Infact good education is important. But lack of it does not mean you cannot succeed in life. If your aptitude lies elsewhere than academics, follow your passion. But do not mistake laziness for absence of academic disposition.
First, make the effort.
In primary school I was an average student in maths.
The first exam I did in JSS 1, I scored a poor 20% in Mathematics and I wanted to be a doctor!
In English Language I scored 98%. My form master called me.
He told me I did poorly in maths because my interest was not there. He asked me to imagine myself in a hospital treating sick patients. How did I like it? I told him it would make me happy. He said my poor grade in maths was the obstacle I needed to overcome to get there. I promised to work harder.

Before that talk, when maths class was on, I would be reading a novel tucked under my locker, glancing up once in a while, pretending I was following the lesson. I stopped that and started concentrating. At the end of the term I scored 56%
By third term in JSS 3, I got 76% and I was allowed to opt for science.
But it was when WASC/GCE exam was approaching that I worked really hard.

On my own I spent a year preparing for the maths exam.
I started with the New General Mathematics Book 1 chapter 1.
I would study each example and repeat the workings on my own till I got the same answer. Then I will attempt the questions at the end of each chapter and checked my answer with those provided at the end of the text book. If I got it wrong, I would try again and again until I got it right.

The ones I couldn’t solve, I took to my class teacher. He was happy to help.
Then I went to Book 2 and then 3 and finally to 4. Book 5 was revision mostly. I did the WASC GCE exam and got A3 in Maths. I did JAMB and got admitted to OAU, Ile-Ife for Medicine and Surgery. That was in 1983.

The only reason I didn’t study Medicine was because my Biology Result was withheld and when it was eventually released with an A3 grade, I had opted for another course and was in Year 3. I later appreciated the withholding of that result as divine intervention to steer me from a chosen path that probably wouldn’t have offered fulfilment. We will discuss that one another day.

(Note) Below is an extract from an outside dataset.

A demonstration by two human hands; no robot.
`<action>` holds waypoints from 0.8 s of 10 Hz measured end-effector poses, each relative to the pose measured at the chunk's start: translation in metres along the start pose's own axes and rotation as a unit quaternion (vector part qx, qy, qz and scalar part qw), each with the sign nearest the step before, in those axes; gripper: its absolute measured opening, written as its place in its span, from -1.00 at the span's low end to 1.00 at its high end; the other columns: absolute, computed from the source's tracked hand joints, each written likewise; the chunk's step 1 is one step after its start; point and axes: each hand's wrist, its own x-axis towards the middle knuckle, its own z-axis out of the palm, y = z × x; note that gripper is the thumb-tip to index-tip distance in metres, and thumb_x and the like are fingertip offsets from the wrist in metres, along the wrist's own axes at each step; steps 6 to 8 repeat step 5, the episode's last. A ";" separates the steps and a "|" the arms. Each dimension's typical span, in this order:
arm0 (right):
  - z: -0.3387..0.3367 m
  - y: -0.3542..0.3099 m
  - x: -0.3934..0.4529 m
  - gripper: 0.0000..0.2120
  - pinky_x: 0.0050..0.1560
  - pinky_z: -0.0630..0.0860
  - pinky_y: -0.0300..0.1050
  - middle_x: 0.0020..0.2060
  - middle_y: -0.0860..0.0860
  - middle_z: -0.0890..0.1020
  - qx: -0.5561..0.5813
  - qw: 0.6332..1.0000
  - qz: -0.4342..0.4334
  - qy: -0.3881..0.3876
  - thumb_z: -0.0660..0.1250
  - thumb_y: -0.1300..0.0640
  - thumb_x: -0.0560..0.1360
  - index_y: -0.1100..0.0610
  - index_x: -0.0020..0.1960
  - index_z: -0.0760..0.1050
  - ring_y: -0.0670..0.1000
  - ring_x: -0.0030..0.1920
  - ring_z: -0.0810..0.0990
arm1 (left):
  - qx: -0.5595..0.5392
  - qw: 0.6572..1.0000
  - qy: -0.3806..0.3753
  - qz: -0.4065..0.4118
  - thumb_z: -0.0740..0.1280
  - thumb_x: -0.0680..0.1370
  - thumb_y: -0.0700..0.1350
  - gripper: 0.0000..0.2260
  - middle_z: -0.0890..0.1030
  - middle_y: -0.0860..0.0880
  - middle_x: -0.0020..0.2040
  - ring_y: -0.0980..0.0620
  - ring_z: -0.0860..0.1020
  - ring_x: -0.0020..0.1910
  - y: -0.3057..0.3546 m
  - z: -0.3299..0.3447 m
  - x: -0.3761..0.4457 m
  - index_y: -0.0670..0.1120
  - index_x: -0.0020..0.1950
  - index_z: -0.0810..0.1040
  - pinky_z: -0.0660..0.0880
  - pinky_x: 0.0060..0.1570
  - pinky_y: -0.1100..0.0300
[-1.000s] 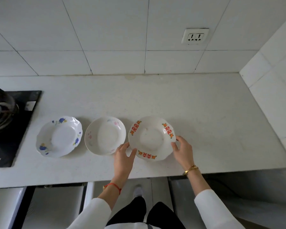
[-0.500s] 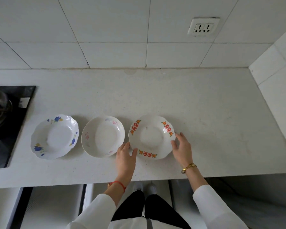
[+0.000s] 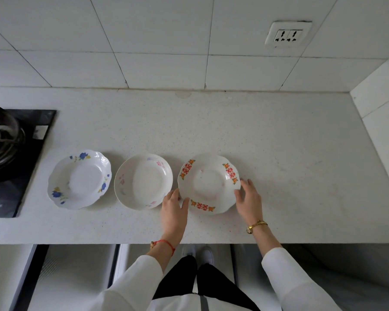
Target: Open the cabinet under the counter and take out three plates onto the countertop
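Since a second ago the red-patterned plate (image 3: 208, 184) has been set flat on the countertop (image 3: 290, 158), and the hands have been loosened from a hold on its rim to a light touch. The left hand (image 3: 174, 206) is laid against the plate's near-left rim and the right hand (image 3: 248, 199) against its right rim, both spread and clamped on nothing. The plate is seen near the front edge of the countertop, as the right end of a row with the pink-flowered plate (image 3: 143, 181) just beside it and the blue-flowered plate (image 3: 79, 179) nearer the stove (image 3: 11, 153). All three plates appear delivered. A careless withdrawal could knock the plate into its neighbour, chipping the rims, or drag it over the front edge
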 end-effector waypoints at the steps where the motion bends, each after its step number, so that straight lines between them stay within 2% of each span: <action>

The point I am trying to make is that sometimes we don’t make the effort and we expect results. I thought I could never do well in maths but it was because I never applied my mind to it. When I did, it turned out to be one of my most enjoyable subjects. Till today, solving mathematical problems is something I enjoy doing.

But if your aptitude does not lie in academics despite diligent and persistent effort, it may be that you are more inclined to business or handwork. Learn a trade. Learn the basics of business. Try your hand at various things. Find where your skills lie. Discover your niche. Identify a need in your environment and provide goods or services needed to fill that need and you will prosper.